What the task asks:
Quote the full listing word for word.

Information shown:
:::

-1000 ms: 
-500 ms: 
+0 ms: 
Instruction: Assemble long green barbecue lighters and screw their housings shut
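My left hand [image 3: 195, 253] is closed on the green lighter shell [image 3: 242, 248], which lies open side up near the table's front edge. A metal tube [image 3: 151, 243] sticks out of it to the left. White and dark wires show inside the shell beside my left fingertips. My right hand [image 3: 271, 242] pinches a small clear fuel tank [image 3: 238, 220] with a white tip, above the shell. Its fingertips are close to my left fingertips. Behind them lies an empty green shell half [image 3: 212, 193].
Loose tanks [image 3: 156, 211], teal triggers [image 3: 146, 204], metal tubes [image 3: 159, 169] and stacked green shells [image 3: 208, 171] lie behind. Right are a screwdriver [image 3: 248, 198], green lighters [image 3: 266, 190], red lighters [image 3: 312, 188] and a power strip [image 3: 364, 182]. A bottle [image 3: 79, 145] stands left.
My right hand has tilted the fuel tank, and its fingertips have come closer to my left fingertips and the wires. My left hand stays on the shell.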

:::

Worked solution:
-1000 ms: 
-500 ms: 
+0 ms: 
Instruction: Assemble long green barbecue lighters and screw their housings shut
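My left hand [image 3: 195, 253] is closed on the green lighter shell [image 3: 242, 248], which lies open side up near the table's front edge. A metal tube [image 3: 151, 243] sticks out of it to the left. White and dark wires show inside the shell beside my left fingertips. My right hand [image 3: 271, 242] pinches a small clear fuel tank [image 3: 238, 220] with a white tip, above the shell. Its fingertips are close to my left fingertips. Behind them lies an empty green shell half [image 3: 212, 193].
Loose tanks [image 3: 156, 211], teal triggers [image 3: 146, 204], metal tubes [image 3: 159, 169] and stacked green shells [image 3: 208, 171] lie behind. Right are a screwdriver [image 3: 248, 198], green lighters [image 3: 266, 190], red lighters [image 3: 312, 188] and a power strip [image 3: 364, 182]. A bottle [image 3: 79, 145] stands left.
My right hand has tilted the fuel tank, and its fingertips have come closer to my left fingertips and the wires. My left hand stays on the shell.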

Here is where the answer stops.